Stewart was an amazing person - A wonderful husband, a fantastic brother, a loving son and an adored uncle. He was also a brilliant friend and colleague and is missed by so many people. His family are determined that his death will never be in vain and are doing their part to beat bowel cancer for good. We are fundraising for the Bobby Moore Fund which is part of Cancer Research UK and specialises in research into bowel cancer. If you wish to donate to the fund, you can via https://www.justgiving.com/Geraldine-Smith3 .
If you haven’t already done so, please read the article which appeared in the Daily Record and learn from Stewart’s story that you must never be complacent. It makes grim reading for us, his family, even though we were beside him throughout his ordeal, or battle; call it what you will. http://www.dailyrecord.co.uk/lifestyle/heartbroken-widow-geraldine-smith-raises-3452997
Similarly, if you haven’t heard it, please listen to Geraldine’s moving radio interview which was on Radio Scotland recently.

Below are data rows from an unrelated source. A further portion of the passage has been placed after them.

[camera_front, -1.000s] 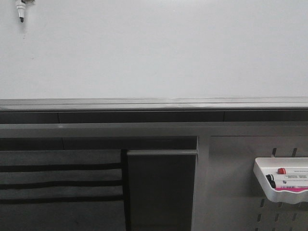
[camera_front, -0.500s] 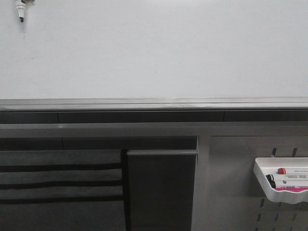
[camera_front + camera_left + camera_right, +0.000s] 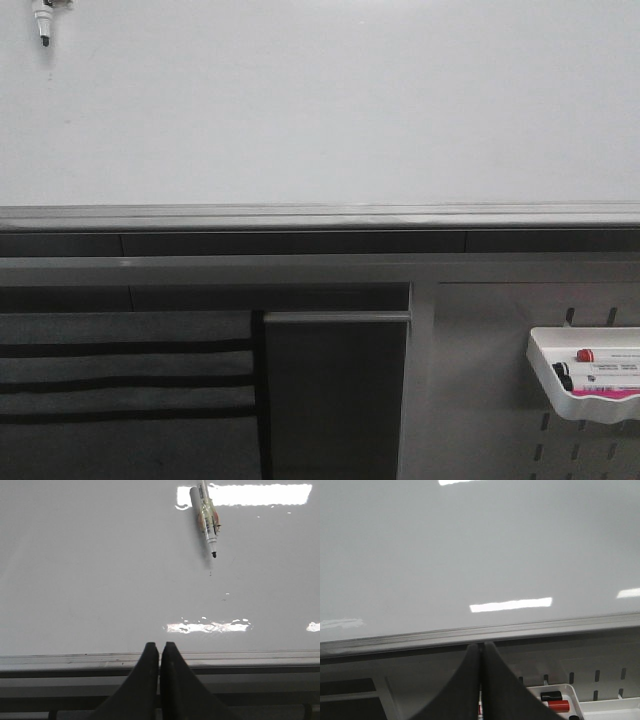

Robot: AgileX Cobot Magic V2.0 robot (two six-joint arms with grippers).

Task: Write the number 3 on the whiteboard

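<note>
Whiteboard [image 3: 320, 110]: blank in every view, no number 3 on it yet; we judge writing hasn't started.
Ledge [image 3: 320, 215]: grey metal strip along the board's lower edge, nothing resting on it.
Marker [image 3: 206, 515]: uncapped, tip down, stuck flat on the board high up, probably magnetic, so it parks within reach; the front view catches only its tip at the top-left corner [image 3: 42, 25].
Left gripper [image 3: 159, 652]: fingers pressed together, holding nothing, sitting below the ledge and well apart from the marker.
Right gripper [image 3: 480, 652]: also clenched on nothing, low by the ledge, above the tray.
Tray [image 3: 548, 372]: white, hung on the pegboard [image 3: 480, 400] lower right, spare red and black markers inside.
Next: we'd expect the left arm to open up and go for the board marker, it's the nearer one.
</note>
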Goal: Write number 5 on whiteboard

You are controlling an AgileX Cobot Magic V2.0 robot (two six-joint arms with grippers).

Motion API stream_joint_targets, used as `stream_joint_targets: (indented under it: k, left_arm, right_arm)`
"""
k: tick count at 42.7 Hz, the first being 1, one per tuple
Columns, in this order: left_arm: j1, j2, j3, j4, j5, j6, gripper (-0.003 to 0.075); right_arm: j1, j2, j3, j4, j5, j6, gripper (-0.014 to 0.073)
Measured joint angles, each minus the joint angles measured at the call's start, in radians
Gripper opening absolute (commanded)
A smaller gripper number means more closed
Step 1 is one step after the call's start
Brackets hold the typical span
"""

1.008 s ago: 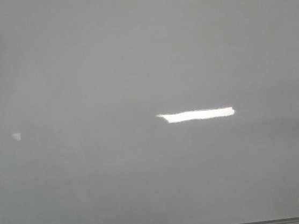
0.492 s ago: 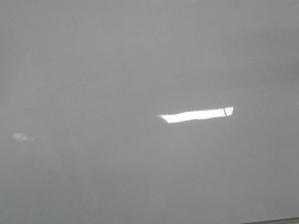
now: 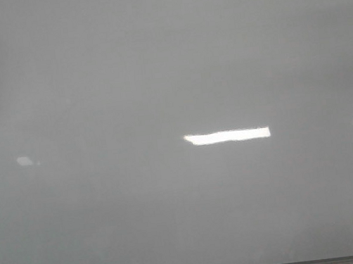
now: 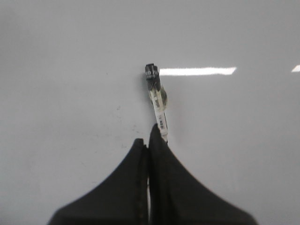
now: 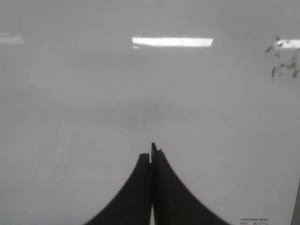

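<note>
The whiteboard (image 3: 172,94) fills the front view, bare of arms. Only the left wrist view shows the left gripper (image 4: 151,140) clenched on a marker (image 4: 157,96). The right wrist view shows the right gripper (image 5: 151,152) pressed closed, and dark smudges (image 5: 281,61).

Glare strip (image 3: 227,136) on whiteboard (image 3: 157,77) slid a bit left, dark tick at its right end gone. Faint left glint (image 3: 24,161) reshaped, rounder blob.

glossy pale grey whiteboard (image 3: 157,77), thin grey frame along lower edge
</note>
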Motion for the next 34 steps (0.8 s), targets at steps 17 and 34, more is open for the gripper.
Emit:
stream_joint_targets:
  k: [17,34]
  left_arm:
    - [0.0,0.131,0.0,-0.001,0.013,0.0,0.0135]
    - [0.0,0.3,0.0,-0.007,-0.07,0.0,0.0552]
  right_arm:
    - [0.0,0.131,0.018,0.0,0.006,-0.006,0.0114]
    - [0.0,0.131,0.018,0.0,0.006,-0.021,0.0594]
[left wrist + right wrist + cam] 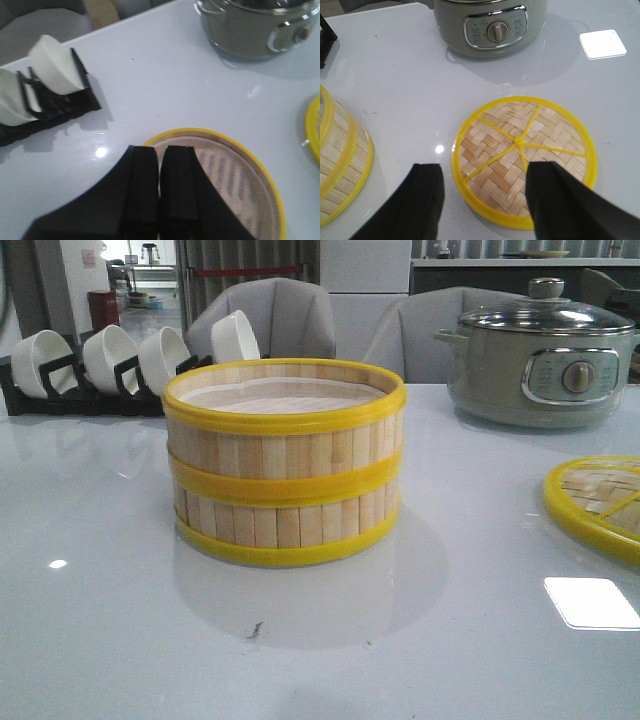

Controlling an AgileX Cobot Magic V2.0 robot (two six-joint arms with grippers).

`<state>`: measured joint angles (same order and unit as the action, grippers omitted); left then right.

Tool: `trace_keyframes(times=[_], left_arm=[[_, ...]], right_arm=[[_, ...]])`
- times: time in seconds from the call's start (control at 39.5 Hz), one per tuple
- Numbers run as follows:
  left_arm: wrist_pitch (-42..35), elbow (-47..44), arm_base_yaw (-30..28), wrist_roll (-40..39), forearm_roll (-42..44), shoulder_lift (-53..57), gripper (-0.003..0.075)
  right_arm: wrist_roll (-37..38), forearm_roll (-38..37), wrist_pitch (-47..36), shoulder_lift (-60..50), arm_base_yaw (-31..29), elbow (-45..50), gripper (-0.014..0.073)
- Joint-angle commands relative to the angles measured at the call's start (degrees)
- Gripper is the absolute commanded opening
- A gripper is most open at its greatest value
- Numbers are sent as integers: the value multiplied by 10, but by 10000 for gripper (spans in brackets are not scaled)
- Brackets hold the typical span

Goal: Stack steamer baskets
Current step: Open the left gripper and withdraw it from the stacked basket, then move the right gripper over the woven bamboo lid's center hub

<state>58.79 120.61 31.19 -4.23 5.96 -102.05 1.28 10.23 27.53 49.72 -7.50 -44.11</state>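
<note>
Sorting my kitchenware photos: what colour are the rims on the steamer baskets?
Bright yellow rims on the steamer baskets, shown best in the front view.

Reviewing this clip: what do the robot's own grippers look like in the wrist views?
Both are plain matte black with no visible markings or cables. The left gripper shows two blocky, flat-faced fingers widening into a dark base. The right gripper shows two broad, smooth black fingers with rounded corners. The arms themselves are out of view.
</note>
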Motion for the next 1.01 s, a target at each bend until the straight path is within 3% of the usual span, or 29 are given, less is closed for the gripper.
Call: trace_keyframes(times=[0.0, 0.2, 0.46, 0.99], left_arm=[[-32, -2, -43, -7, -12, 76, 88], [-66, -104, -137, -20, -13, 181, 88], [-181, -349, -229, -49, -13, 357, 88], [-348, -796, -230, -93, -16, 626, 88]], right_arm=[[-4, 2, -39, -2, 1, -22, 479], [-4, 3, -39, -2, 1, -22, 479], [-4, 3, -39, -2, 1, -22, 479], [-4, 7, -24, -2, 2, -22, 479]])
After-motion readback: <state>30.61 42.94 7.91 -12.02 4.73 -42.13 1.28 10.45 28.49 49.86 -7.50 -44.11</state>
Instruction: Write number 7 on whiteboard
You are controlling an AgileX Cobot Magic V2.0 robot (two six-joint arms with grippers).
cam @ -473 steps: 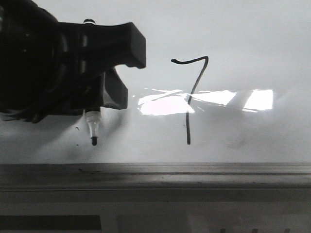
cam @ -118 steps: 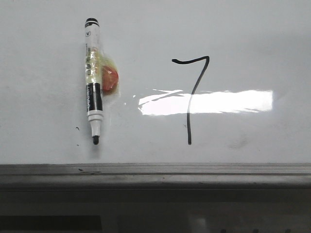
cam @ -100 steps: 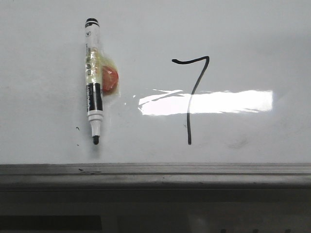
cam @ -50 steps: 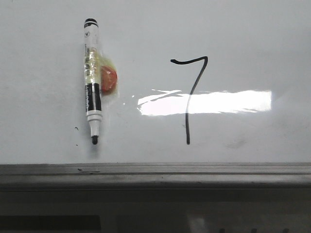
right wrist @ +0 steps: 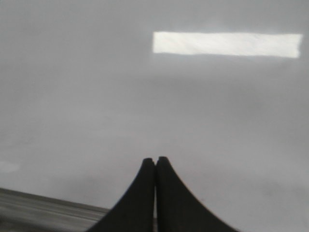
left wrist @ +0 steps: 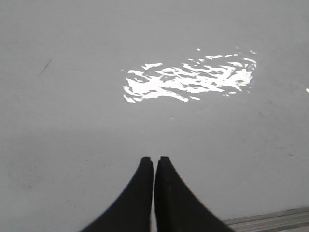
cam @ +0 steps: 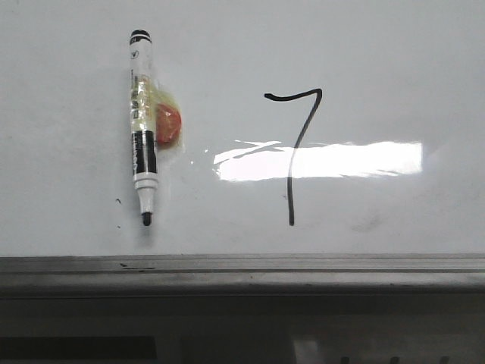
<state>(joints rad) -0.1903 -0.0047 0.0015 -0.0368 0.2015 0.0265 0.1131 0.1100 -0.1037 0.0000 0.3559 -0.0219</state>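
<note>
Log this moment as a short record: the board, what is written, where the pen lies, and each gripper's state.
board: whiteboard, glossy, with a bright glare band
writing: number 7, black, complete with top bar and slanted stem
pen: marker lying loose on the board left of the 7, uncapped tip toward the edge rail
beside pen: orange-red blob touching its barrel
left gripper: shut, holding nothing
right gripper: shut, holding nothing

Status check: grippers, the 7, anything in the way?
Left gripper and right gripper shut, empty. Number 7 drawn on whiteboard. Marker lying beside it, uncapped.
</note>
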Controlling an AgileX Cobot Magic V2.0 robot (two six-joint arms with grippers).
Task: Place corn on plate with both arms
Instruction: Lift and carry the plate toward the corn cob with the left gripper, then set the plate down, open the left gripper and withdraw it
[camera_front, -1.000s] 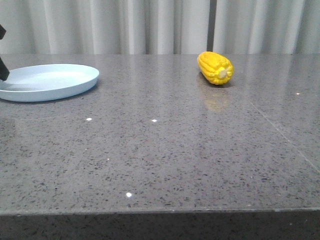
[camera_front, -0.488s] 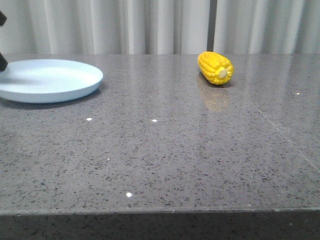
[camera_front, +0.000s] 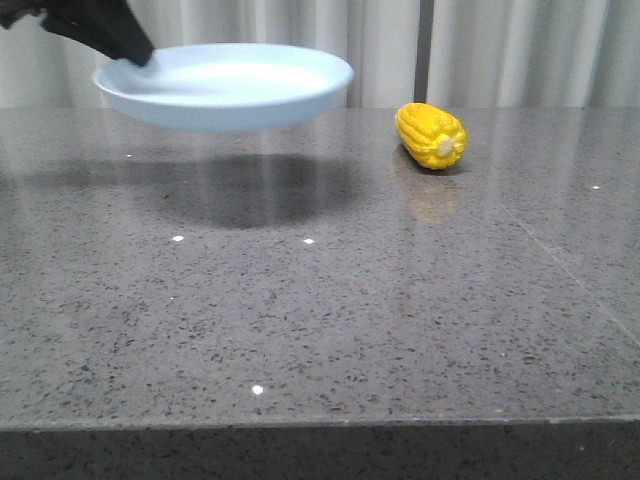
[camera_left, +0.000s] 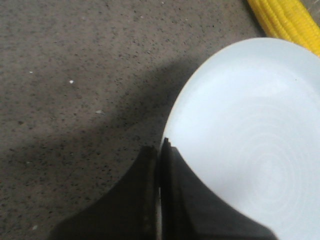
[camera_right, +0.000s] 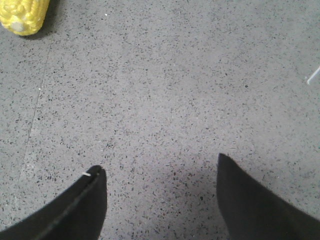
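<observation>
Front view shows the grey speckled surface (camera_front: 320, 320) running wide, and above its far left part the plate (camera_front: 225, 85) hangs in the air, clear of the stone, with its shadow below. The left pincer (camera_front: 135, 55) is clenched on the plate's left rim, which the left wrist view confirms: two dark fingers (camera_left: 175, 200) pinch the edge between them. The corn (camera_front: 431, 136) lies on the surface at far right of centre, well apart from the plate and untouched.

Judging by this, the step in hand is carrying the plate toward the cob. To do it well, the plate should stay level, since a one-edge hold could let it tip, and it should come down just beside the corn.

Its long axis runs from far-left to near-right, the pale cut end facing near. The right pincer (camera_right: 160, 200) hovers released over bare stone, jaws wide apart; its height above the stone is hard to tell.
</observation>
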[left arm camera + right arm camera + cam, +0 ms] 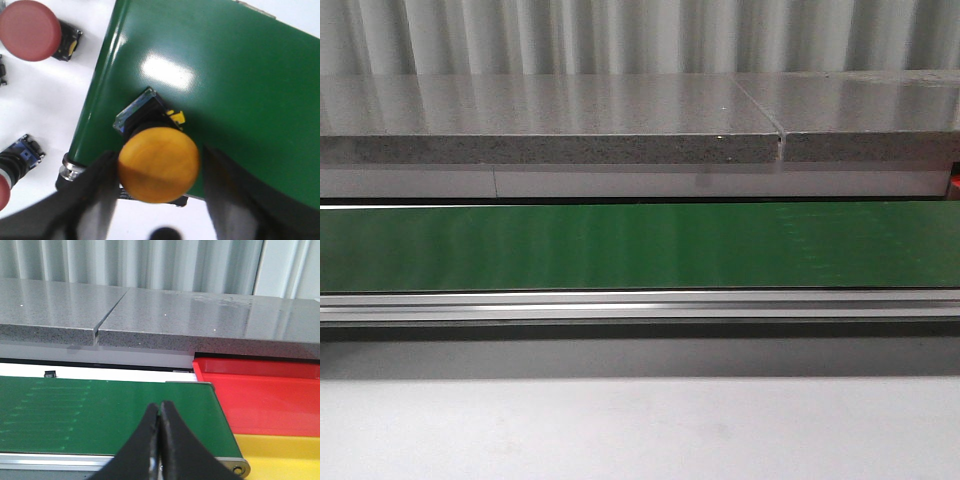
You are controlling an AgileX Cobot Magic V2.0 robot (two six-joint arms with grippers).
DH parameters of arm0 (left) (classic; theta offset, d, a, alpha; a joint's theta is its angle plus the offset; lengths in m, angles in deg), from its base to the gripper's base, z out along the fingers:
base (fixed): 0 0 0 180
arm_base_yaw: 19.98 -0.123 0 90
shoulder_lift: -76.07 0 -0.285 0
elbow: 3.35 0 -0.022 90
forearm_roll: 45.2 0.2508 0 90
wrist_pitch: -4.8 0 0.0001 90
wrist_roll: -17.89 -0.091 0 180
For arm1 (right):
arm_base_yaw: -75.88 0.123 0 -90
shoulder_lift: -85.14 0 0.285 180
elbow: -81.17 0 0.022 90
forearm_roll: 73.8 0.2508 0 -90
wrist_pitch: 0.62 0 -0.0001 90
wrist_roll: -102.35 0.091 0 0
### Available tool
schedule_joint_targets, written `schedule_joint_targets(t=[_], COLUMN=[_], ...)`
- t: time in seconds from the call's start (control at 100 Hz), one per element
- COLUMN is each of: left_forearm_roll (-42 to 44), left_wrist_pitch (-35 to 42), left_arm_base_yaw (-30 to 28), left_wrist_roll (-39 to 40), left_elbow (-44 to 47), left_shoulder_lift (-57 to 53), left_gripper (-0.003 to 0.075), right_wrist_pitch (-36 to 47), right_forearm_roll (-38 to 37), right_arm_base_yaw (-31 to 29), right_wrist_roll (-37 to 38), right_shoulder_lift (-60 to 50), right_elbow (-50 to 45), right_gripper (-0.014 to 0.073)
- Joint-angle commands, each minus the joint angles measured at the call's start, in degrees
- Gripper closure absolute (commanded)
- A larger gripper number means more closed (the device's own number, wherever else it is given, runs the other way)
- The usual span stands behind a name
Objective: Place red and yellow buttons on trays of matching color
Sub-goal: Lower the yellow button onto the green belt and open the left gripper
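I see the yellow button (159, 164) sitting on the edge of the green belt (225, 85), between the spread fingers of my left gripper (159, 192), which hasn't clamped it. My right gripper (160, 440) is pinched closed on nothing above the belt, and beyond the belt's right end the red tray (260, 400) and yellow tray (280, 452) hold nothing I can see.

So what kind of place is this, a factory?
Probably a small sorting line or lab: a green conveyor belt, red tray and yellow tray at its end, and a yellow button.
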Motion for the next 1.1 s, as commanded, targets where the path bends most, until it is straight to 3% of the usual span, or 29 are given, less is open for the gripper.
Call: schedule_joint_targets(t=[0.0,0.08,0.28,0.75,1.09], left_forearm_roll=[-1.4,-1.5,-0.3,0.6,0.7], left_wrist_pitch=[2.0,3.2,3.4,1.1,4.5], left_arm_base_yaw=[0.4,0.4,-0.4,-10.2,-10.8], left_wrist_roll=[-0.1,-0.1,2.0,10.5,19.6], left_elbow=[-1.8,-1.9,-6.0,-8.6,-8.7], left_shoulder_lift=[-2.2,-2.3,-2.3,1.3,7.0], left_gripper=[0.0194,0.0134,0.0151,0.0153,0.0155], right_wrist_pitch=[4.3,4.3,4.3,4.3,4.3], right_forearm_roll=[-0.1,-0.1,-0.1,-0.1,-0.1], right_arm_base_yaw=[0.0,0.0,0.0,0.0,0.0], right_wrist_roll=[-0.2,-0.2,-0.2,-0.2,-0.2], right_shoulder_lift=[-0.8,-0.8,-0.8,-0.8,-0.8], right_elbow=[0.3,0.3,0.3,0.3,0.3], right_gripper=[0.0660,0.0660,0.0660,0.0660,0.0660])
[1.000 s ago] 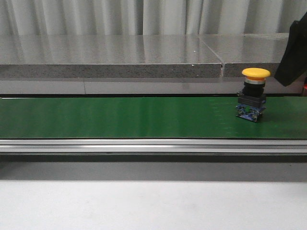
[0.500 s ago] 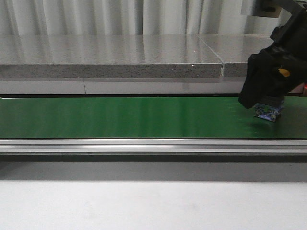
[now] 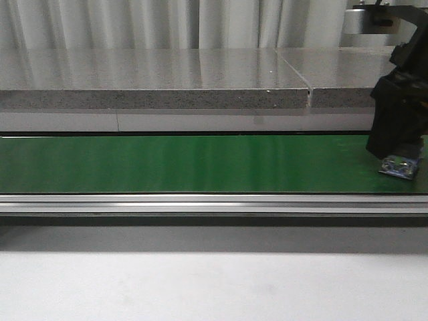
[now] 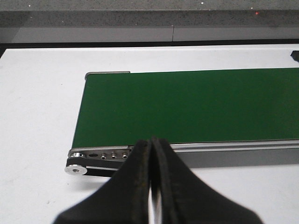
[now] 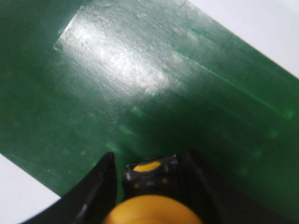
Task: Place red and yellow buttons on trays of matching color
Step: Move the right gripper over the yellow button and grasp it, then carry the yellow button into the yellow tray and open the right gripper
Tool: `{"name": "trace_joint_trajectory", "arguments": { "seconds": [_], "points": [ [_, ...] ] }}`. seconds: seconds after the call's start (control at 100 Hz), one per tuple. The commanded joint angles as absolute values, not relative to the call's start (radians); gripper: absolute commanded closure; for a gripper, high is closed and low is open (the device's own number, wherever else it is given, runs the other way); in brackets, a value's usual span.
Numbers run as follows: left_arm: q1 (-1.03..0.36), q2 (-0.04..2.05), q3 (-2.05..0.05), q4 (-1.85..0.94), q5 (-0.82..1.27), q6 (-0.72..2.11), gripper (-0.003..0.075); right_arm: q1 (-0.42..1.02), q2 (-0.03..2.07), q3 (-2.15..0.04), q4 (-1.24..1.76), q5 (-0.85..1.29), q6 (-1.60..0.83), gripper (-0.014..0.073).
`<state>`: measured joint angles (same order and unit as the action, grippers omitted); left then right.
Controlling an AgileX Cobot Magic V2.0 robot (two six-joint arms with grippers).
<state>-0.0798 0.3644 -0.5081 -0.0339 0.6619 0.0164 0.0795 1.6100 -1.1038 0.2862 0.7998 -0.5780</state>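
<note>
The yellow button [image 5: 156,210], a yellow cap on a black body, stands on the green conveyor belt [image 3: 200,164] at its right end. In the front view only its blue-and-metal base [image 3: 400,168] shows below the right gripper [image 3: 398,155]. In the right wrist view the right gripper [image 5: 148,173] is open, with one finger on each side of the button's body and a thin gap on one side. The left gripper [image 4: 152,144] is shut and empty, above the white table near the belt's left end. No red button and no trays are in view.
The belt's metal frame rail [image 3: 200,203] runs along its near side, with the end roller [image 4: 77,167] at the left end. A grey stone ledge [image 3: 167,80] lies behind the belt. White table surface [image 3: 200,287] lies in front.
The button has ridden the belt to the right. The right gripper came down over it from the upper right and followed it, now covering its cap in the front view.
</note>
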Motion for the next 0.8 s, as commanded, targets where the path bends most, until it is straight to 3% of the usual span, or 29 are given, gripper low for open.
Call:
{"name": "trace_joint_trajectory", "arguments": {
  "seconds": [0.0, 0.23, 0.52, 0.79],
  "points": [
    [-0.083, 0.371, -0.534, -0.045, 0.59, 0.008, 0.0739, 0.075, 1.553, -1.158, 0.24, 0.829, -0.52, 0.0526],
    [-0.083, 0.371, -0.534, -0.045, 0.59, 0.008, 0.0739, -0.01, 1.429, -1.201, 0.205, 0.893, -0.432, 0.0526],
    [-0.083, 0.371, -0.534, -0.045, 0.59, 0.008, 0.0739, -0.369, 1.281, -1.199, 0.205, 0.932, -0.274, 0.0526],
    [-0.083, 0.371, -0.534, -0.045, 0.59, 0.008, 0.0739, -0.634, 1.302, -1.199, 0.205, 0.832, -0.128, 0.0526]
  ]
}}
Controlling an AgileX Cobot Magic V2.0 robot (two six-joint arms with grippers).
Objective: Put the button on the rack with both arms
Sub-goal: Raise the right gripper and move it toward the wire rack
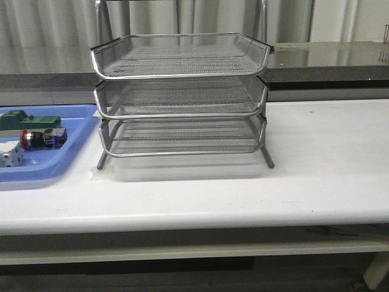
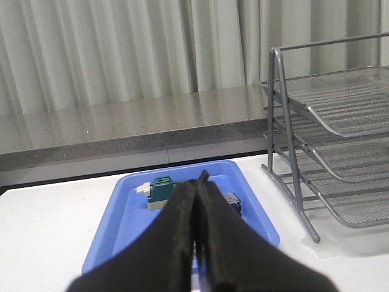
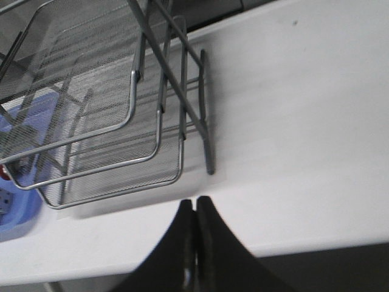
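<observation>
The button [image 1: 40, 139], red head with a blue rear block, lies in the blue tray [image 1: 76, 131] at the table's left in the front view. In the left wrist view only its blue end [image 2: 233, 202] shows past my fingers. The three-tier wire rack [image 1: 182, 97] stands mid-table; it also shows in the left wrist view [image 2: 340, 146] and the right wrist view [image 3: 103, 109]. My left gripper [image 2: 199, 182] is shut and empty, short of the tray. My right gripper [image 3: 195, 204] is shut and empty over the table's front edge, in front of the rack. Neither arm shows in the front view.
A green block [image 1: 27, 120] and a white cube [image 1: 11, 155] share the blue tray. The green block also shows in the left wrist view [image 2: 161, 190]. A grey counter [image 1: 328, 58] and curtains run behind the table.
</observation>
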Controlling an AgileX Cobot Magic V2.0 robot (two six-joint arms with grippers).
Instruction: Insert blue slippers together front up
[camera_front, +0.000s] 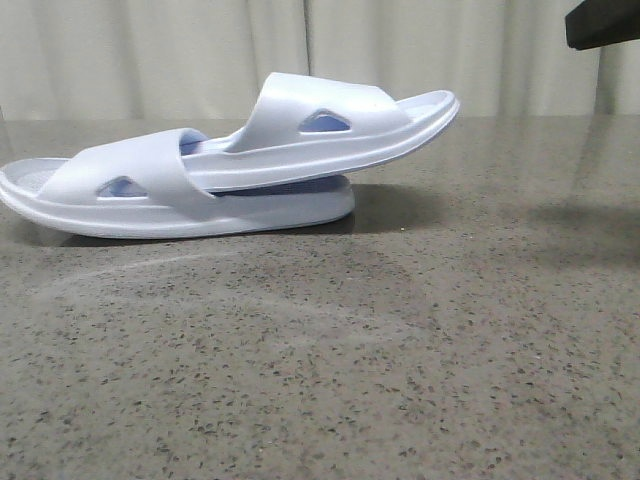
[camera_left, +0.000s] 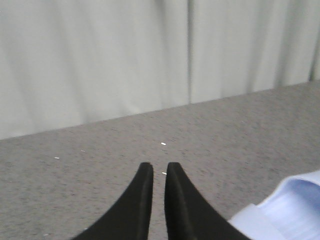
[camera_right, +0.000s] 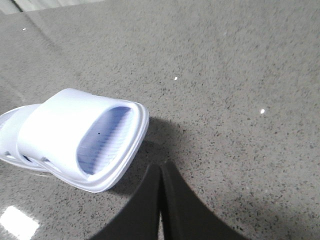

Stewart began writing The Grambler when he was between procedures and hoping for some form of recovery. He loved all aspects of football and was a lifelong Motherwell supporter. His wish was that The Grambler should continue after his death and I have been happy to oblige. Read on and enjoy…
WARNING: This week’s article is offensive to anyone who might consider themselves to be overweight. So if you are a thin-skinned, fat b*st*rd, look away now.
There was an article on tv recently presented by a, how can I put this, large lady. The item concerned the practice of clothes shop proprietors charging more money for larger sizes of clothes. The large reporter described this as a fat tax. Well, I thought, why not? It'll save you spending it on chocolate. Actually, I didn't think that. That was only put in as a joke. Honest. Please don't attack me all you fatties out there in gramblerland.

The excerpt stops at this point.